* Instructions to follow
Please transcribe only the lines from the one holding "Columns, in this" through the final line of the data, both included, with no pictures.

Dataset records
-=-=-=-=-
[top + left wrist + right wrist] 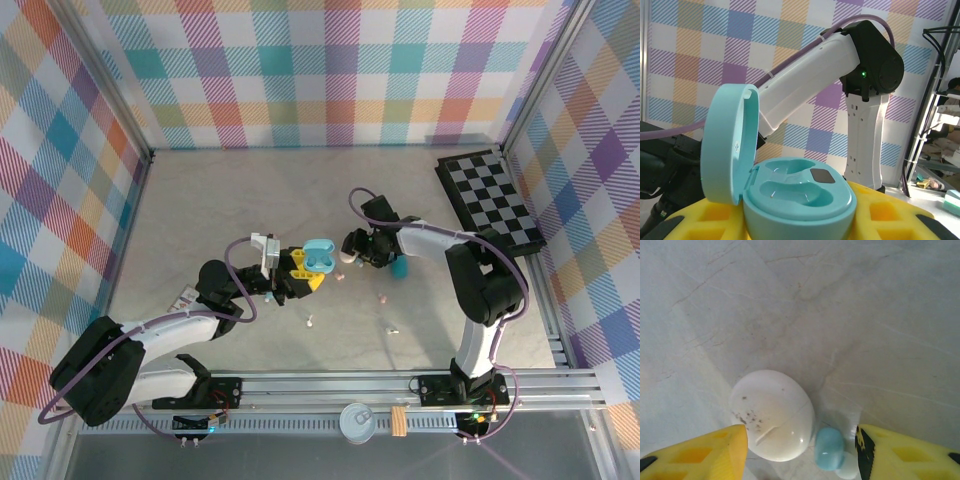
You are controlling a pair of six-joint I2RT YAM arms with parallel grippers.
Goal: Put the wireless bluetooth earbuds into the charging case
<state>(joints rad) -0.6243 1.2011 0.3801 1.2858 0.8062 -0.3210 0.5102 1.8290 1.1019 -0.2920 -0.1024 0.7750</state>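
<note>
Pale surface (850, 315) below: a light blue earbud (829, 447) is bracketed by the spread right gripper (801, 440), just beside a white case (772, 412).

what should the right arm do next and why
Probably shift the right end effector sideways to centre on the blue earbud before closing. The white case also lies between its fingers, right beside the earbud, so closing here would likely pinch the case instead. The left end effector holds the teal case open, wells empty.
</note>
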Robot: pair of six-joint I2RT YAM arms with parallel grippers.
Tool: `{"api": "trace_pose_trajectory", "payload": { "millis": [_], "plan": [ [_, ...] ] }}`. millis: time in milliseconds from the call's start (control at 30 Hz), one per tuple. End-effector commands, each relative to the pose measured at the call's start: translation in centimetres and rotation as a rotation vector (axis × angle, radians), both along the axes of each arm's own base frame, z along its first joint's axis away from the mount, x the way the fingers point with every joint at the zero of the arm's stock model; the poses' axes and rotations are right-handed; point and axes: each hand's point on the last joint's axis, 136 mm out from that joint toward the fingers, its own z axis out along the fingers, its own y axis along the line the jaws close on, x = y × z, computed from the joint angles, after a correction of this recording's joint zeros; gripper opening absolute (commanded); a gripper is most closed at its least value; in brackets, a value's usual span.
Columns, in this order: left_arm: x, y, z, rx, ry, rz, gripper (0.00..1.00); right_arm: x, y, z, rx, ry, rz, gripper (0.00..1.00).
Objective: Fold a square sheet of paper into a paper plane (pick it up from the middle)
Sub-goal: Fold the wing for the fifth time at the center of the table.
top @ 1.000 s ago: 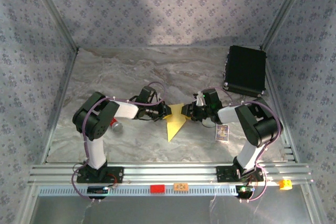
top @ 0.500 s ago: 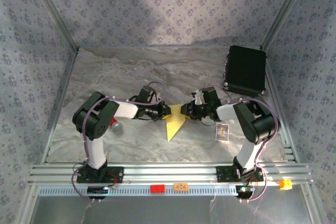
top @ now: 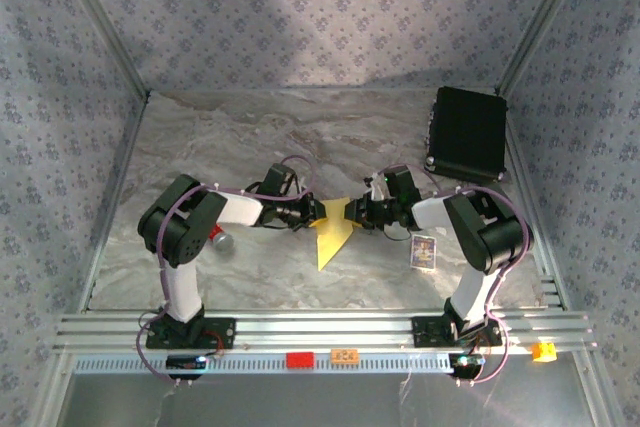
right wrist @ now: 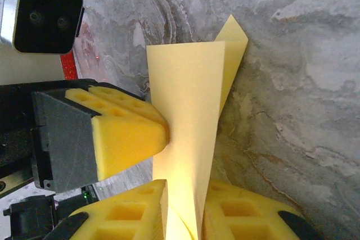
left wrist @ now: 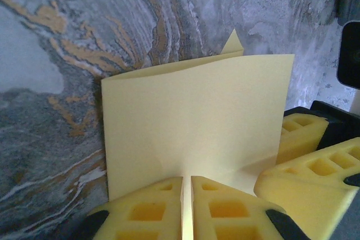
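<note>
L hand [left wrist: 187,198] tight on yellow sheet [left wrist: 197,116], R hand [right wrist: 184,212] maybe too.

You have the sheet of paper [top: 333,234] near the middle of the table [top: 250,137], its point lying toward 6 o'clock. The left arm [top: 245,211] reaches it from 9 o'clock and the right arm [top: 430,215] from 3 o'clock. Both sets of jaws meet at its 12 o'clock end, with the sheet between them. The case [top: 467,134] lies at 2 o'clock, in the far corner. The card [top: 427,250] lies at 4 o'clock, just beside the right arm. The tool [top: 221,241] lies at 8 o'clock, partly under the left arm.
</note>
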Motion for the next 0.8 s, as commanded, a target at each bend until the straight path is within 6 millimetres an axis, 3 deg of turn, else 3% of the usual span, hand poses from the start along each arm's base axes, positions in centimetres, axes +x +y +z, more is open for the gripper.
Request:
{"api": "trace_pose_trajectory", "payload": {
  "millis": [0,367,500,767],
  "plan": [
    [-0.3,0.5,-0.8,0.018,0.015,-0.008,0.12,0.0,0.0,-0.4,-0.009,0.009,0.020,0.22],
    [-0.1,0.5,0.0,0.008,-0.005,-0.007,0.15,0.1,-0.3,0.2,0.003,0.009,0.002,0.12],
    [0.2,0.4,1.3,0.009,-0.038,-0.019,0.27,0.3,-1.2,0.2,-0.026,0.028,-0.061,0.08],
    [-0.7,0.3,3.9,0.111,-0.190,-0.073,0.36,0.7,-3.4,0.8,-0.038,0.117,-0.298,0.06]
  ]
}}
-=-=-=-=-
* Response below
Columns, in this order: left_arm: x, y, z, rx, ry, rz, gripper (0.00..1.00); right_arm: x, y, z, rx, ry, rz, gripper (0.00..1.00).
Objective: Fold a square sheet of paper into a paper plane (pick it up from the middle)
Sub-goal: Fold the wing for the fifth time at the center of the table.
top @ 1.000 s ago: 
top @ 0.500 s ago: 
top @ now: 
right wrist @ now: 
left wrist @ now: 
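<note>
L hand [left wrist: 187,198] tight on yellow sheet [left wrist: 197,116], R hand [right wrist: 184,212] maybe too.

You have the sheet of paper [top: 333,234] near the middle of the table [top: 250,137], its point lying toward 6 o'clock. The left arm [top: 245,211] reaches it from 9 o'clock and the right arm [top: 430,215] from 3 o'clock. Both sets of jaws meet at its 12 o'clock end, with the sheet between them. The case [top: 467,134] lies at 2 o'clock, in the far corner. The card [top: 427,250] lies at 4 o'clock, just beside the right arm. The tool [top: 221,241] lies at 8 o'clock, partly under the left arm.
</note>
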Motion for the next 0.8 s, as commanded, a target at each bend until the straight path is within 6 millimetres an axis, 3 deg of turn, else 3% of the usual span, hand poses from the start along each arm's base axes, positions in centimetres, axes +x +y +z, more is open for the gripper.
Request:
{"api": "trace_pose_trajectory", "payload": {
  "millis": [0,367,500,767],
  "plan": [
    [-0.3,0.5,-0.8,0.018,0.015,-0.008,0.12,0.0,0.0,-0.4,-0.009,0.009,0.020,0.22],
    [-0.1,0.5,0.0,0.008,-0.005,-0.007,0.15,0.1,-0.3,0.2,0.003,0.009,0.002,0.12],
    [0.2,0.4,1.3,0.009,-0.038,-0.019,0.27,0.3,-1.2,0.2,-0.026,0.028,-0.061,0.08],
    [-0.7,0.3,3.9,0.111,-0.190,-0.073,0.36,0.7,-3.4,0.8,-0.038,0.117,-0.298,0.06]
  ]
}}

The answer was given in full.